▶ _REQUIRED ACTION_: Repeat the listing that comes next, leaving nothing out and changing nothing.

▬▬▬▬▬▬▬▬▬▬

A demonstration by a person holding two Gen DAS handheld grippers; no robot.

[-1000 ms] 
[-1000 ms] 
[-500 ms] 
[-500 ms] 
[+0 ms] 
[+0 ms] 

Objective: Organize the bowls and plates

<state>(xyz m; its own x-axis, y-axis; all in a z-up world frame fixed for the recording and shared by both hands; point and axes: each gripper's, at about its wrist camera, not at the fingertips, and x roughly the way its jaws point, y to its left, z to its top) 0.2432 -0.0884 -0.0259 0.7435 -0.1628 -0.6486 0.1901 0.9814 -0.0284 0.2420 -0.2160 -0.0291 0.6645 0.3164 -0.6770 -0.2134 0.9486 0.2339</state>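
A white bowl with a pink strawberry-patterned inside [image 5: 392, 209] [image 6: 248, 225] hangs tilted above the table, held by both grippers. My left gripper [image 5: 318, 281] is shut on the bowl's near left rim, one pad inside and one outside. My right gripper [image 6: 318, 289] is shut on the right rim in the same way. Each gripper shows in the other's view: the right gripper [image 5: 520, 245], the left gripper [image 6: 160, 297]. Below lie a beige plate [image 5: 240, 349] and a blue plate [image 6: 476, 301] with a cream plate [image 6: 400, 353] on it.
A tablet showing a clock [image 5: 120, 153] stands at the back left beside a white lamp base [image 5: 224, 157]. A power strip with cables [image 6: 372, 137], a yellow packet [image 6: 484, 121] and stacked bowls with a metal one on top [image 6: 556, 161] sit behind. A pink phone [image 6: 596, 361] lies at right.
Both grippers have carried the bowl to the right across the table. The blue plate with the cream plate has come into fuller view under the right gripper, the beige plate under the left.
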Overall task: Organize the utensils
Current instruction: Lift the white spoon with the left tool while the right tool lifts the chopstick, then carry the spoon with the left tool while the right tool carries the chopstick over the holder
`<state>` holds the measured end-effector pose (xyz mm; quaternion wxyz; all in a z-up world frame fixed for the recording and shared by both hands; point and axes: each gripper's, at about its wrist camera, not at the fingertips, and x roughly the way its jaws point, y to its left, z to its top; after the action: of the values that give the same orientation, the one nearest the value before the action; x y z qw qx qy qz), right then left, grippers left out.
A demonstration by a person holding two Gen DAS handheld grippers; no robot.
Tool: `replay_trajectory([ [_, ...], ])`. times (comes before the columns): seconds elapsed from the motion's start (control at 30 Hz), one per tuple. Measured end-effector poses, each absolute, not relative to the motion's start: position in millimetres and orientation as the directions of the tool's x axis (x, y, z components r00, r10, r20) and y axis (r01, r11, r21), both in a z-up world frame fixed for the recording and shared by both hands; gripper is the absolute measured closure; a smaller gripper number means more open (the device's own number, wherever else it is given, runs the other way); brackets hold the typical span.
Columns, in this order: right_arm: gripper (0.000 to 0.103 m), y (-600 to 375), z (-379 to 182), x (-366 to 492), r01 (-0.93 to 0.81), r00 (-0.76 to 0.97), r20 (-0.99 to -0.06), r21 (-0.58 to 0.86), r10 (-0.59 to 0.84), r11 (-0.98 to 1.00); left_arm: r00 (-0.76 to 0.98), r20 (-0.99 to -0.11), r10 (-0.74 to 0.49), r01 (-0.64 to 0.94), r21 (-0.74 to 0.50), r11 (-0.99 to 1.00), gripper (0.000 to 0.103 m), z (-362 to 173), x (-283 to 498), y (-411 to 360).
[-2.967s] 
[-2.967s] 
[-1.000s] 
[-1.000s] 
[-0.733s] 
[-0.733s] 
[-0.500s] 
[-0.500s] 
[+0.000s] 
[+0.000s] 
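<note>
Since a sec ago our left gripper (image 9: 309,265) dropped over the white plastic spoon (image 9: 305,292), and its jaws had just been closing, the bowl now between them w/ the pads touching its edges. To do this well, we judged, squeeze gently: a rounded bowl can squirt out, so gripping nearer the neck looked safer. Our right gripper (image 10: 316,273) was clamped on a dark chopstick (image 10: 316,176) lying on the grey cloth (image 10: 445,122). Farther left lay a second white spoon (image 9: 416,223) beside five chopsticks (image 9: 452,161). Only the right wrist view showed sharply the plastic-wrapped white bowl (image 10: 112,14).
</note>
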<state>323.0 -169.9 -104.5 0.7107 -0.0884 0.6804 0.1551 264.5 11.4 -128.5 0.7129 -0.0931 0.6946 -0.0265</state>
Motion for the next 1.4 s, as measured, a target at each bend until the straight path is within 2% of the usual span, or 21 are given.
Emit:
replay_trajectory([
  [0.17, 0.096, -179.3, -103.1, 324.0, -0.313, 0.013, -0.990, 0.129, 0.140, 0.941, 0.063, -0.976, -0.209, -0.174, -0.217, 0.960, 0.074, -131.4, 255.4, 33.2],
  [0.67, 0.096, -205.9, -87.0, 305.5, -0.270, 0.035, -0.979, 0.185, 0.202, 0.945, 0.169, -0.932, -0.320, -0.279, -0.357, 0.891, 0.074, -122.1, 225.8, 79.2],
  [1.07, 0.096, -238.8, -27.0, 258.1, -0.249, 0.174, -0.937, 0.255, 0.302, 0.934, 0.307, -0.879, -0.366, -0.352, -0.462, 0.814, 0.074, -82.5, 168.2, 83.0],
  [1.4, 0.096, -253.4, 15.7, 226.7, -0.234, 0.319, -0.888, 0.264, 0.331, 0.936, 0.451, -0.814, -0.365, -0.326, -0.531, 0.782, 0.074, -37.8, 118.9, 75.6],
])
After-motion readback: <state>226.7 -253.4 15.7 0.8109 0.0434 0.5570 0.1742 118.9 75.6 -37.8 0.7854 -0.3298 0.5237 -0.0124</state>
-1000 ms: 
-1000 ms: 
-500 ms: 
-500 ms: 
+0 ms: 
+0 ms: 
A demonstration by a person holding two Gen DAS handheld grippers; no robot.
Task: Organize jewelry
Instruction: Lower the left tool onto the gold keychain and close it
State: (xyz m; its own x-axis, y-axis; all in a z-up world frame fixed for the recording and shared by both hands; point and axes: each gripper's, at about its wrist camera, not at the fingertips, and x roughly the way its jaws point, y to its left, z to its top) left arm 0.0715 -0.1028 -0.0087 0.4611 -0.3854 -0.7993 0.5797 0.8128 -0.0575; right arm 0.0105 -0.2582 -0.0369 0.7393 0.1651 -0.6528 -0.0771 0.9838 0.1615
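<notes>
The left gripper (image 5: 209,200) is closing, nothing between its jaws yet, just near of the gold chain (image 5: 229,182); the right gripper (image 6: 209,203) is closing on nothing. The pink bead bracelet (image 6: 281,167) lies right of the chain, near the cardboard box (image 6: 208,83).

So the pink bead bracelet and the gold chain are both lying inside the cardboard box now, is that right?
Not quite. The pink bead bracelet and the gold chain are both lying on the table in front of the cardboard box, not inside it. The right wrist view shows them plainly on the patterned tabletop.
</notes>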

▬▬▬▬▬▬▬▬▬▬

▶ _RESPONSE BOX_:
A demonstration by a person holding two Gen DAS handheld grippers; no robot.

[-1000 ms] 
[-1000 ms] 
[-500 ms] 
[-500 ms] 
[+0 ms] 
[+0 ms] 

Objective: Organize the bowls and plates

<state>(xyz m; its own x-axis, y-axis; all in a z-up world frame fixed for the recording and shared by both hands; point and axes: each gripper's, at about its wrist camera, not at the fingertips, and x roughly the way its jaws point, y to its left, z to its top) 0.2432 -0.0884 -0.0259 0.7435 -0.1628 -0.6486 0.1901 0.9814 -0.0284 0.2420 -0.2160 -0.0291 0.6645 0.3164 -0.6770 -0.2134 0.9486 0.2339</state>
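A white bowl with a pink strawberry-patterned inside [image 5: 392, 209] [image 6: 248, 225] hangs tilted above the table, held by both grippers. My left gripper [image 5: 318, 281] is shut on the bowl's near left rim, one pad inside and one outside. My right gripper [image 6: 318, 289] is shut on the right rim in the same way. Each gripper shows in the other's view: the right gripper [image 5: 520, 245], the left gripper [image 6: 160, 297]. Below lie a beige plate [image 5: 240, 349] and a blue plate [image 6: 476, 301] with a cream plate [image 6: 400, 353] on it.
A tablet showing a clock [image 5: 120, 153] stands at the back left beside a white lamp base [image 5: 224, 157]. A power strip with cables [image 6: 372, 137], a yellow packet [image 6: 484, 121] and stacked bowls with a metal one on top [image 6: 556, 161] sit behind. A pink phone [image 6: 596, 361] lies at right.
Both grippers have carried the bowl to the right across the table. The blue plate with the cream plate has come into fuller view under the right gripper, the beige plate under the left.
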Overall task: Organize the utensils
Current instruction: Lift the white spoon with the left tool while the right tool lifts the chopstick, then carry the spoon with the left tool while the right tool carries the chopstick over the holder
`<state>` holds the measured end-effector pose (xyz mm; quaternion wxyz; all in a z-up world frame fixed for the recording and shared by both hands; point and axes: each gripper's, at about its wrist camera, not at the fingertips, and x roughly the way its jaws point, y to its left, z to its top; after the action: of the values that give the same orientation, the one nearest the value before the action; x y z qw qx qy qz), right then left, grippers left out.
A demonstration by a person holding two Gen DAS handheld grippers; no robot.
Tool: `replay_trajectory([ [_, ...], ])`. times (comes before the columns): seconds elapsed from the motion's start (control at 30 Hz), one per tuple. Measured end-effector poses, each absolute, not relative to the motion's start: position in millimetres and orientation as the directions of the tool's x axis (x, y, z components r00, r10, r20) and y axis (r01, r11, r21), both in a z-up world frame fixed for the recording and shared by both hands; gripper is the absolute measured closure; a smaller gripper number means more open (the device's own number, wherever else it is given, runs the other way); brackets hold the typical span.
Columns, in this order: right_arm: gripper (0.000 to 0.103 m), y (-600 to 375), z (-379 to 182), x (-366 to 492), r01 (-0.93 to 0.81), r00 (-0.76 to 0.97), r20 (-0.99 to -0.06), r21 (-0.58 to 0.86), r10 (-0.59 to 0.84), r11 (-0.98 to 1.00); left_arm: r00 (-0.76 to 0.98), r20 (-0.99 to -0.11), r10 (-0.74 to 0.49), r01 (-0.64 to 0.94), r21 (-0.74 to 0.50), r11 (-0.99 to 1.00), gripper (0.000 to 0.103 m), z (-362 to 173), x (-283 to 498), y (-411 to 360).
[-2.967s] 
[-2.967s] 
[-1.000s] 
[-1.000s] 
[-0.733s] 
[-0.733s] 
[-0.500s] 
[-0.500s] 
[+0.000s] 
[+0.000s] 
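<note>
Since a sec ago our left gripper (image 9: 309,265) dropped over the white plastic spoon (image 9: 305,292), and its jaws had just been closing, the bowl now between them w/ the pads touching its edges. To do this well, we judged, squeeze gently: a rounded bowl can squirt out, so gripping nearer the neck looked safer. Our right gripper (image 10: 316,273) was clamped on a dark chopstick (image 10: 316,176) lying on the grey cloth (image 10: 445,122). Farther left lay a second white spoon (image 9: 416,223) beside five chopsticks (image 9: 452,161). Only the right wrist view showed sharply the plastic-wrapped white bowl (image 10: 112,14).
</note>
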<state>323.0 -169.9 -104.5 0.7107 -0.0884 0.6804 0.1551 264.5 11.4 -128.5 0.7129 -0.0931 0.6946 -0.0265</state>
Motion for the next 1.4 s, as measured, a target at each bend until the straight path is within 2% of the usual span, or 21 are given.
Emit:
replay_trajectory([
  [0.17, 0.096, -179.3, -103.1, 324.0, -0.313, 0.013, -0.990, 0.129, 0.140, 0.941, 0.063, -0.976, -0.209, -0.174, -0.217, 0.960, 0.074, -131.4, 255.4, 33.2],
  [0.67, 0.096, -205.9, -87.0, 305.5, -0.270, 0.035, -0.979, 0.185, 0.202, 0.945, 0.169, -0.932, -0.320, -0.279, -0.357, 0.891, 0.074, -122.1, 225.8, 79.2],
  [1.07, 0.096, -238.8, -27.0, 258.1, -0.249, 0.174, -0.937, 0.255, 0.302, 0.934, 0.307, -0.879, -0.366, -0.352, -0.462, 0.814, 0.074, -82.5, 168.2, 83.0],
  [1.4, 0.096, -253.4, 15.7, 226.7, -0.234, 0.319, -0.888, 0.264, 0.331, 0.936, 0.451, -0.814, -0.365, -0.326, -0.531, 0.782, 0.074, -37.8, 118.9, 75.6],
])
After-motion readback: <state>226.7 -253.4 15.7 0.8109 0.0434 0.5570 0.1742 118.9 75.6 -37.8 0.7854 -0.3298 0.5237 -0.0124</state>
-1000 ms: 
-1000 ms: 
-500 ms: 
-500 ms: 
+0 ms: 
+0 ms: 
A demonstration by a person holding two Gen DAS handheld grippers; no robot.
Task: Organize jewelry
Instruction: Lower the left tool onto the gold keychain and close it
State: (xyz m; its own x-axis, y-axis; all in a z-up world frame fixed for the recording and shared by both hands; point and axes: each gripper's, at about its wrist camera, not at the fingertips, and x roughly the way its jaws point, y to its left, z to its top) left arm 0.0715 -0.1028 -0.0087 0.4611 -0.3854 -0.7993 0.5797 0.8128 -0.0575; right arm 0.0105 -0.2582 -0.0369 0.7393 0.1651 -0.6528 -0.0771 0.9838 0.1615
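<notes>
The left gripper (image 5: 209,200) is closing, nothing between its jaws yet, just near of the gold chain (image 5: 229,182); the right gripper (image 6: 209,203) is closing on nothing. The pink bead bracelet (image 6: 281,167) lies right of the chain, near the cardboard box (image 6: 208,83).

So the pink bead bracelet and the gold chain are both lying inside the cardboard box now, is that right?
Not quite. The pink bead bracelet and the gold chain are both lying on the table in front of the cardboard box, not inside it. The right wrist view shows them plainly on the patterned tabletop.
</notes>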

No additional output is needed.